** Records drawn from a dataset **
----
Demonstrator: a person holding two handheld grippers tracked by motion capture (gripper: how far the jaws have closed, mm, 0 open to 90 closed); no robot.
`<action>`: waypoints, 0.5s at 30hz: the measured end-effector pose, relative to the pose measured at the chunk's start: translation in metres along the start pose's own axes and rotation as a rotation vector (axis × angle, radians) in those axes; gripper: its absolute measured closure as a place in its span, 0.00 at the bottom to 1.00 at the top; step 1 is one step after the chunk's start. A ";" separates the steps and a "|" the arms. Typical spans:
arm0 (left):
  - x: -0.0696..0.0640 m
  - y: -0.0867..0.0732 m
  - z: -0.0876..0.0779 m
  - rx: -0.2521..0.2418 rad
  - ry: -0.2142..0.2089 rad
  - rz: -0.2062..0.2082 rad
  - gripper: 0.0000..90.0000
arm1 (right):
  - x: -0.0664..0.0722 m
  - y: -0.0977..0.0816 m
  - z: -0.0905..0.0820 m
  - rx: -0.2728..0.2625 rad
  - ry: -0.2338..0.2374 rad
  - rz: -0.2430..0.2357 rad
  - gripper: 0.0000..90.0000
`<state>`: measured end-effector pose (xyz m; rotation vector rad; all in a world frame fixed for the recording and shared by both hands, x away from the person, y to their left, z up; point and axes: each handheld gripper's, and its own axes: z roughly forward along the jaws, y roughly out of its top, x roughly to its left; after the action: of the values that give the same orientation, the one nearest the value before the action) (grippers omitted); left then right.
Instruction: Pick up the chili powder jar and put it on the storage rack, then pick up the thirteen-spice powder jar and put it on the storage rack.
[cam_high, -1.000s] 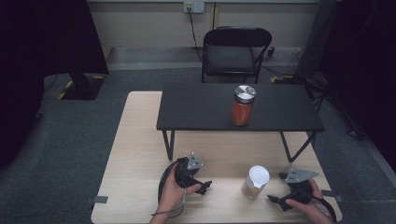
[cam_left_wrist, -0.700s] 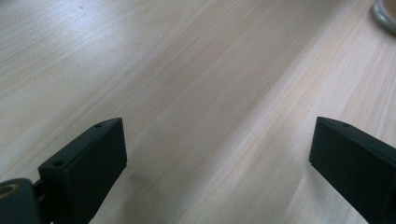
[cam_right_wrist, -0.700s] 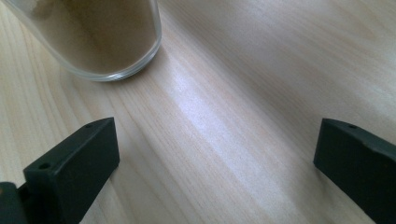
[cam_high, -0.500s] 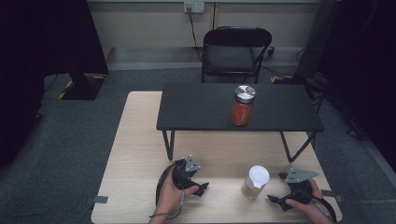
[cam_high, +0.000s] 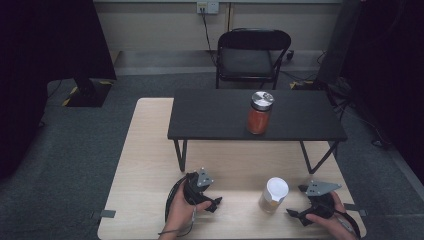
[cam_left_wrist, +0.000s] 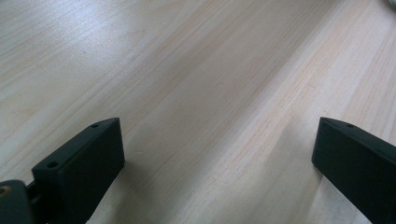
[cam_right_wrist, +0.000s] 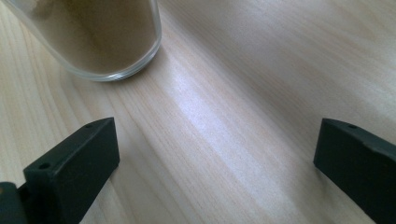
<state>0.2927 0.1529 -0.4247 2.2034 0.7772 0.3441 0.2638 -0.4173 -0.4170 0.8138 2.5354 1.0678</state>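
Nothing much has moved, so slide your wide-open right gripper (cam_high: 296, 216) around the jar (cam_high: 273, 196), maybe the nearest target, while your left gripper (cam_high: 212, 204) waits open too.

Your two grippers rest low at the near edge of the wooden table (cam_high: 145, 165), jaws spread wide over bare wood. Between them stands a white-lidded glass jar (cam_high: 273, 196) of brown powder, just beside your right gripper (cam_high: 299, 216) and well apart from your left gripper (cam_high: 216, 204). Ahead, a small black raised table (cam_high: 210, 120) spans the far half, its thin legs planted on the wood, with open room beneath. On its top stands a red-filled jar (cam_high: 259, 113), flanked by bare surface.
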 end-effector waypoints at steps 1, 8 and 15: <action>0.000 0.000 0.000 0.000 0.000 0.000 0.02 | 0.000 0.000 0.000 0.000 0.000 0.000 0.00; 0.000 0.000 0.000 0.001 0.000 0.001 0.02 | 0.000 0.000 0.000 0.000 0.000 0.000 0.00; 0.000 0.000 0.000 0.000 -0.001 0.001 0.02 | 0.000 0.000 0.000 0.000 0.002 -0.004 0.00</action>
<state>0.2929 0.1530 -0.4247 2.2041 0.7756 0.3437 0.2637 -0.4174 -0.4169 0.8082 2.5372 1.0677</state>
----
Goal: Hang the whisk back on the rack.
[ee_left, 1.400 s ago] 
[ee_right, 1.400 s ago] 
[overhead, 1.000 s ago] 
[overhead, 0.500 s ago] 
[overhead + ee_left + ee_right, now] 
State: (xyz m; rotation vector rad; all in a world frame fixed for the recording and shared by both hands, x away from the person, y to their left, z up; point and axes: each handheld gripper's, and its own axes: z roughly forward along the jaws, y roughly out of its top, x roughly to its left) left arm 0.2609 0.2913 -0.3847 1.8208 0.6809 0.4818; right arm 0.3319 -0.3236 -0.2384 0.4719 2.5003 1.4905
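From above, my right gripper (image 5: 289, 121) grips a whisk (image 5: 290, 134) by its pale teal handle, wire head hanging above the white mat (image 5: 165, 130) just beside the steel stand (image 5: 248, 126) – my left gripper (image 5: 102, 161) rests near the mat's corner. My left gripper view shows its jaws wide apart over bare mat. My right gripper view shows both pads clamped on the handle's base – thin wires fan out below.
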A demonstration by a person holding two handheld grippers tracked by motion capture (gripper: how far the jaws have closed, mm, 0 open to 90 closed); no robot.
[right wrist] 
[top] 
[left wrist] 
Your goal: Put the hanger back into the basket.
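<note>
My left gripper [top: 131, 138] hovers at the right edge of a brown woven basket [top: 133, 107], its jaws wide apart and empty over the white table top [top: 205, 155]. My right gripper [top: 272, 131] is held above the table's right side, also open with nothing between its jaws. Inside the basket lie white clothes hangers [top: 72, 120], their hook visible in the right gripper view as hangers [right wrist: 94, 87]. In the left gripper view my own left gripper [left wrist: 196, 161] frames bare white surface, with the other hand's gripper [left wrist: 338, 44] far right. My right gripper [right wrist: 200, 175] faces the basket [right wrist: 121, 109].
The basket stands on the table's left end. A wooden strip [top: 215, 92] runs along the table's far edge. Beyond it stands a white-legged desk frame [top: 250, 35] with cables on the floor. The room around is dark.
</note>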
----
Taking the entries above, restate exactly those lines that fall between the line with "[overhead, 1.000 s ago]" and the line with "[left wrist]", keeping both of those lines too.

** Task answer **
[overhead, 1.000 s ago] 
[overhead, 0.500 s ago] 
[overhead + ee_left + ee_right, now] 
State: (xyz m; rotation vector rad; all in a world frame fixed for the recording and shared by both hands, x away from the person, y to their left, z up; point and axes: each handheld gripper's, and its own axes: z roughly forward along the jaws, y roughly out of its top, x roughly to its left) left arm 0.2609 0.2913 -0.3847 1.8208 0.6809 0.4818; right arm 0.3319 -0.3236 -0.2384 0.4719 2.5003 1.4905
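From above, my right gripper (image 5: 289, 121) grips a whisk (image 5: 290, 134) by its pale teal handle, wire head hanging above the white mat (image 5: 165, 130) just beside the steel stand (image 5: 248, 126) – my left gripper (image 5: 102, 161) rests near the mat's corner. My left gripper view shows its jaws wide apart over bare mat. My right gripper view shows both pads clamped on the handle's base – thin wires fan out below.
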A demonstration by a person holding two handheld grippers tracked by motion capture (gripper: how far the jaws have closed, mm, 0 open to 90 closed); no robot.
[right wrist] 
[top] 
[left wrist] 

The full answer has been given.